By the Numbers

Under the University’s new financial aid model, most families with incomes up to $100,000 a year pay nothing for their student to attend Princeton, and many families living in the U.S. with incomes up to and even beyond $300,000 receive grant aid, including those at higher income levels with multiple children in college.

Approximately 67% of students in the Class of 2027 receive financial aid.

Nearly 25% of all undergraduates pay nothing to attend, with aid that covers tuition, housing, food, books and personal expenses.

Among recent seniors, more than 83% graduated debt-free.

Through the Tigers In Town initiative, student gatherings at local retail locations have provided purchases of about $263,000 over the past two years. 

In 2022-23, Princeton students spent more than $250,000 at local restaurants and cafés using the Pay with Points program from their dining plans.

The University’s endowment currently funds about 70% of the undergraduate financial aid budget, which has supported the University’s efforts to increase the socioeconomic diversity of the student body. 

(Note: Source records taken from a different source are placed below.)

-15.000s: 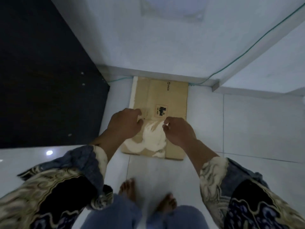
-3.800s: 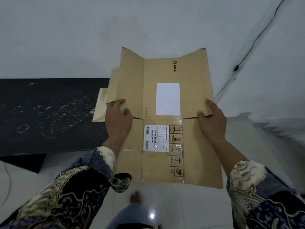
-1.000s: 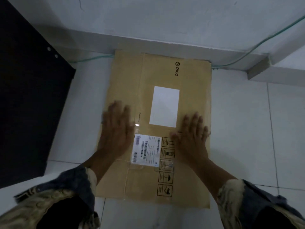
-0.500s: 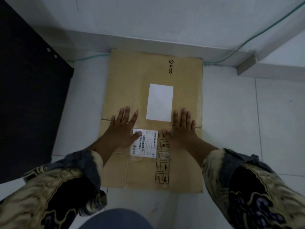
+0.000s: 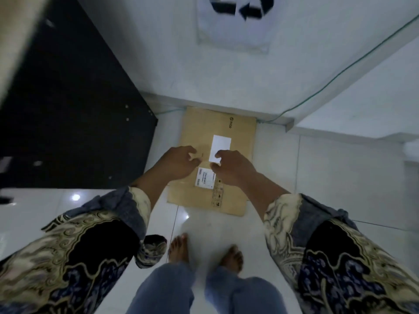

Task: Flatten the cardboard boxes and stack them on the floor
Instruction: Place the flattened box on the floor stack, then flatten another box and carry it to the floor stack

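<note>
Looking down, I see my left hand and right hand, both loose and holding nothing, above the flat cardboard box on the white tile floor, between a black panel and the wall.

Open tiled floor was left to the right of the flattened box, while the far edge was shut off by the wall, the left hemmed by a dark panel, and the near side blocked by bare feet.
</note>
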A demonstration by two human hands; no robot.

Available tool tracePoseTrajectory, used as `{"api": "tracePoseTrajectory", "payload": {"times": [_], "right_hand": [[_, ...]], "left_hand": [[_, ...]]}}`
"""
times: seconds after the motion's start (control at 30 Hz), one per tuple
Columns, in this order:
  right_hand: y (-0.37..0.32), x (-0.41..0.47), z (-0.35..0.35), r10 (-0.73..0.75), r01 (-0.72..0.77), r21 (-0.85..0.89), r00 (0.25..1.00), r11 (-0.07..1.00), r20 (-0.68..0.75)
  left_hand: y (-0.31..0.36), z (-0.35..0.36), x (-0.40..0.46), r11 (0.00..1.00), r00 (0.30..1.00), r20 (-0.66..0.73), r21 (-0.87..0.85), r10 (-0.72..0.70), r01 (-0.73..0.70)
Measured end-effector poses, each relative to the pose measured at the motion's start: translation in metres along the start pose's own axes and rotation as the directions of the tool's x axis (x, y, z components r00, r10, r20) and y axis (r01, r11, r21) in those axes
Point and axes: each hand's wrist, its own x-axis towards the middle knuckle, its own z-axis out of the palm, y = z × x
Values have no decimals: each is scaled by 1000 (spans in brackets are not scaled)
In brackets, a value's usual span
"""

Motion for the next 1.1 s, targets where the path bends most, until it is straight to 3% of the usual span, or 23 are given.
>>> {"api": "tracePoseTrajectory", "payload": {"times": [0.2, 0.4, 0.63, 0.87, 1.1], "right_hand": [[-101, -158, -90, -111, 130, 86, 974, 988, -196], [-184, -263, -120, -330, 324, -74, 880, 943, -341], [-288, -312, -94, -453, 427, -165, 770, 889, -450], [-405, -318, -51, -426, 442, -121, 701, 889, -571], [-501, -309, -35, -424, 467, -107, 653, 878, -628]], "left_hand": [[67, -98, -174, 999, 985, -171, -26, 24, -29], [81, -162, -291, 987, 904, -398, 68, 158, -142], [14, -231, -384, 984, 841, -510, 81, 179, -160], [-86, -306, -434, 982, 846, -501, 142, 183, -128], [-137, -381, -448, 965, 811, -537, 228, 234, -128]]}}
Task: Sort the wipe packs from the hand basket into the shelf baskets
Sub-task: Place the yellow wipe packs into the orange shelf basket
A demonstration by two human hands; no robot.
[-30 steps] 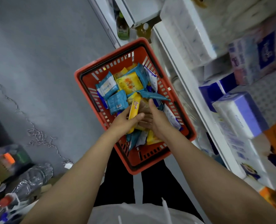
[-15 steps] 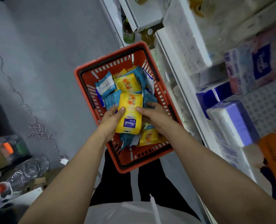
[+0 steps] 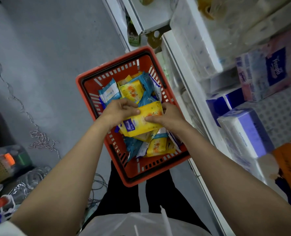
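Left hand (image 3: 119, 111): fingers pinch the yellow wipe pack's (image 3: 141, 121) left edge.
Right hand (image 3: 166, 119): fingers grip its right end.
Change: pack turned from upright to crosswise, apparently lifted above the pile.
Hand basket (image 3: 90, 77): many packs remain.

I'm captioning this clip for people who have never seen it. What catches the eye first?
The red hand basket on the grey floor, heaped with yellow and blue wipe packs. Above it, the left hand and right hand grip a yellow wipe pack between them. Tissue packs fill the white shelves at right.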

In the Class of 2027, 17% of students are first-generation college students and 22% are lower-income students eligible for federal Pell Grants, reflecting the University’s enduring commitment to attract, enroll and support extraordinary students from all backgrounds.

Looking back at 2022–23

Ben Bernanke, former Princeton professor and economics department chair, and chair of the Federal Reserve Board from 2006 to 2014, received a 2022 Nobel Prize in economic sciences.

Princeton mathematician June Huh was awarded the 2022 Fields Medal and a MacArthur Foundation “genius” grant

Princeton significantly enhanced its financial aid for undergraduates; most families with incomes up to $100,000 a year now pay nothing for their student to attend.

Princeton’s first electric bus made its campus debut; the University is now operating 17 fully electric campus shuttles.

Jennifer Rexford, the Gordon Y.S. Wu Professor in Engineering and a 1991 Princeton graduate, was named the University’s provost.

Along with a leadership gift to the University’s Venture Forward campaign toward the new Princeton University Art Museum, Preston H. Haskell III ’60 made a gift of art that is one of the most significant in the museum’s history.

Princeton University Library presented the acclaimed exhibit “Toni Morrison: Sites of Memory,” curated by Autumn Womack, associate professor of African American Studies and English. 

In a weekend for the history books, the Princeton men’s and women’s basketball teams both roared into Round 2 play in the NCAA Tournament. The men’s team then advanced to the Sweet 16.

The Princeton School of Public and International Affairs opened a new center in Washington, D.C.

Alumni Gilbert Omenn ’61 and Martha Darling *70 made a major gift as part of the Venture Forward campaign to establish the Omenn-Darling Bioengineering Institute.